Le préfet peut autoriser les policiers municipaux des communes volontaires à procéder à l’enregistrement audiovisuel de leurs interventions au moyen de caméras individuelles, lorsqu’un accident se produit où est susceptible de se produire (cf. encadré). C’est le maire ou l’ensemble des maires de l’intercommunalité qui prennent la décision d’équiper les agents de police municipale de caméras-piétons.
Après une expérimentation dans quelque trois cents communes, le gouvernement avait interdit l’utilisation de ces dispositifs, le temps d’évaluer leur apport. Le 3 janvier 2017, la Cnil avait attiré l’attention du gouvernement sur la nécessité d’adopter un texte législatif pour encadrer les « risques élevés de surveillance des personnes et d’atteinte à la vie privée » qu’elles pouvaient représenter. C’est l’objet de l’article 3 de la loi du 3 août 2018 relative à l’harmonisation de l’utilisation des caméras mobiles par les autorités de sécurité publique.
Un décret du 27 février 2019 vient de préciser les modalités de l’autorisation pour les polices municipales, ainsi que les conditions de mise en œuvre de traitements des données qui en sont issues : finalités, durée de conservation (six mois sauf engagement d’une procédure judiciaire, administrative ou disciplinaire), accès aux enregistrements (responsable de la police municipale et agents spécialement désignés, officiers et agents de police judiciaire, maire et président de l’EPCI, agents chargés de la formation), et droits des personnes concernées.

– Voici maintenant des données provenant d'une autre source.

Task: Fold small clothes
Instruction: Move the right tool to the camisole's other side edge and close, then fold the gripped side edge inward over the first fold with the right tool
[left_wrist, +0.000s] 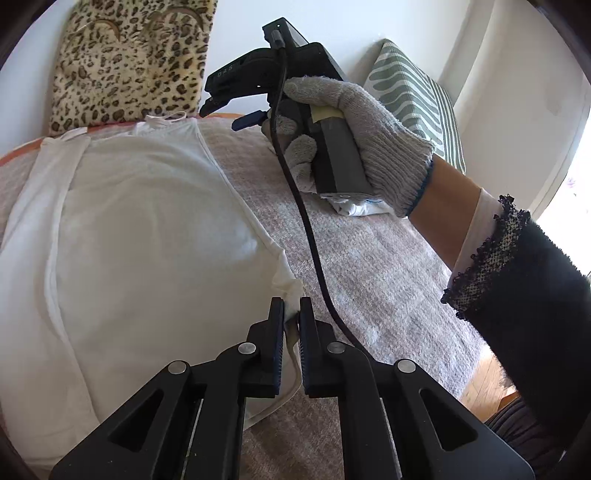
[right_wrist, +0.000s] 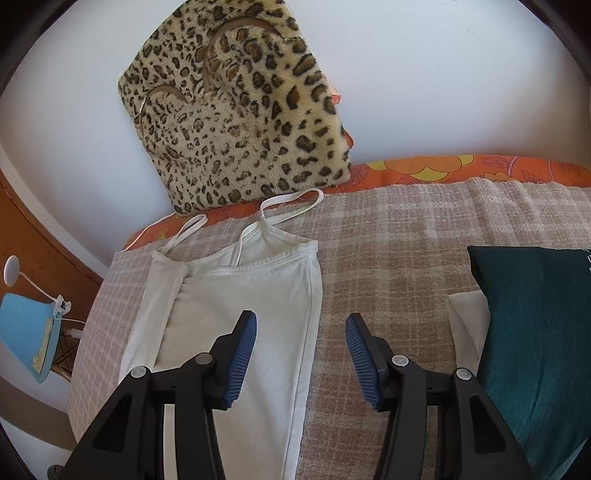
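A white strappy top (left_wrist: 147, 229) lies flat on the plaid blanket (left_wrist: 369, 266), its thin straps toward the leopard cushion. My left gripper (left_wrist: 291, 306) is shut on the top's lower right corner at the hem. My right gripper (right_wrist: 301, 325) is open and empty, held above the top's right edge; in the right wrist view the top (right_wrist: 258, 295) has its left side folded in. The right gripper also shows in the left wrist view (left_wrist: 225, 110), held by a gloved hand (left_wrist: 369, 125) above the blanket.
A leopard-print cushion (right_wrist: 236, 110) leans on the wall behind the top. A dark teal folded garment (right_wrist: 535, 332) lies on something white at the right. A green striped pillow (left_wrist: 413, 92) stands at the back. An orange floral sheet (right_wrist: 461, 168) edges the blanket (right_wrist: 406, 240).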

La collectivité doit informer le public par internet ou affichage en mairie de l’utilisation des caméras mobiles.
Consultée sur le projet de décret, la Cnil mettait en garde le ministère de l’Intérieur (délibération du 13 décembre 2018), sur le fait que les agents de police municipale ne devront utiliser que les caméras fournies au titre de leurs équipements, à l’exclusion de tout autre dispositif de captation visuelle et sonore, caméras personnelles par exemple. Elle estime également indispensable de définir une doctrine d’emploi contenant des critères objectifs d’utilisation des caméras, pour éviter une collecte disproportionnée de données à caractère personnel. Ce serait d’autant plus utile que les caméras sont autorisées « en tous lieux », notamment au domicile des particuliers. La commission a aussi attiré l’attention du ministère sur la nécessité de prévoir des règles spécifiques, comme l’information individuelle systématique de la personne concernée, le cas échéant, à l’issue de l’intervention.

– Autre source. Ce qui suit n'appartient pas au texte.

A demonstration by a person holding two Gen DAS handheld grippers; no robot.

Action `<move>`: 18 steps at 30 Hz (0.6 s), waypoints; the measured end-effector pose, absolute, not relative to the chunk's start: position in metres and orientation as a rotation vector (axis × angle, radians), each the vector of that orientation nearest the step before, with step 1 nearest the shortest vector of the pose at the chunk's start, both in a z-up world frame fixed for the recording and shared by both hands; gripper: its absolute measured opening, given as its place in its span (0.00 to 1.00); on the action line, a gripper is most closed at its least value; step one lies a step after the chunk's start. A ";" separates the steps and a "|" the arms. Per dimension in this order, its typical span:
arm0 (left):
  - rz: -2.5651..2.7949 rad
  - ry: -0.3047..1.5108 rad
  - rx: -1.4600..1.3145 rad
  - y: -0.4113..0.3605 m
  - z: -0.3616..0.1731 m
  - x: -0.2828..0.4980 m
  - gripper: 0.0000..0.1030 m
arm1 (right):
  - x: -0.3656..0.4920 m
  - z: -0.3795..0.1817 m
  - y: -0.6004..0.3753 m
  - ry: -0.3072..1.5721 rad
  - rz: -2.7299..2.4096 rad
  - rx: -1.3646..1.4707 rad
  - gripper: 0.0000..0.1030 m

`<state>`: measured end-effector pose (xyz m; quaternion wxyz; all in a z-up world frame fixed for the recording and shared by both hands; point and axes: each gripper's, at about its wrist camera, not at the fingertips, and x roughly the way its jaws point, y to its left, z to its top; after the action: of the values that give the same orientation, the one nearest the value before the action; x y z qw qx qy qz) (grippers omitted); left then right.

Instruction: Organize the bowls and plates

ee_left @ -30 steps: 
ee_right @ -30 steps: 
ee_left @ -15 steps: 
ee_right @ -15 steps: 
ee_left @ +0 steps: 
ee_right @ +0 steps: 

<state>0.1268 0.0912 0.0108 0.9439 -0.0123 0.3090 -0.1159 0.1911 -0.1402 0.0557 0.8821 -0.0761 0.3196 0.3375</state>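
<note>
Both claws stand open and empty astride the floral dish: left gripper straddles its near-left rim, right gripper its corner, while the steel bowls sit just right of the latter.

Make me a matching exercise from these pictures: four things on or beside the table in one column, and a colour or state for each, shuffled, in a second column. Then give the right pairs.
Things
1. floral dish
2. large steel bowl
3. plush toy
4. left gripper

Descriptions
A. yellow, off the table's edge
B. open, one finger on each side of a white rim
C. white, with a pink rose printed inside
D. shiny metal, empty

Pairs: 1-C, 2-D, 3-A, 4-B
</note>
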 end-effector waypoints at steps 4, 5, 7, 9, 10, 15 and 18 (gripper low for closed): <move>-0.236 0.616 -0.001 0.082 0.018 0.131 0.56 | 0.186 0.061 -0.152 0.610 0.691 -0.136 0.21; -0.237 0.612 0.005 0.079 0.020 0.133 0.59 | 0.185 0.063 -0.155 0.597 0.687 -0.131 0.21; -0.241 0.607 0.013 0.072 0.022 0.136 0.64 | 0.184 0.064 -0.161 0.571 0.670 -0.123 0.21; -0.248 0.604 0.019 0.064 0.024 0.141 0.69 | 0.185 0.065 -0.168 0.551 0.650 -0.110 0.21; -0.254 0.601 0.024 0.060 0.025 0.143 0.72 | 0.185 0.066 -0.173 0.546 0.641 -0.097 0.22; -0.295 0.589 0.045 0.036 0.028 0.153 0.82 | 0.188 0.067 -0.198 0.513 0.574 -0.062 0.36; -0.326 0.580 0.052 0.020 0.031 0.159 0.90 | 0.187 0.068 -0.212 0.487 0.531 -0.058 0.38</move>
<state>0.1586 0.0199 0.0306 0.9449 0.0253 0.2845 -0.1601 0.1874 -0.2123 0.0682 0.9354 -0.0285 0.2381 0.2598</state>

Par ailleurs, la commission précisait qu’il sera interdit de sélectionner dans les traitements de données une catégorie particulière de personnes à partir de ses seules données. Concernant l’accès aux données, la Cnil estimait notamment nécessaire d’adopter des mesures techniques pour garantir l’absence de consultation des enregistrements par les agents, ainsi que des mesures opérationnelles garantissant que les enregistrements, une fois transférés sur un serveur dédié, ne soient visionnés que dans un cadre légal précis : procédure judiciaire, disciplinaire ou administrative ouverte.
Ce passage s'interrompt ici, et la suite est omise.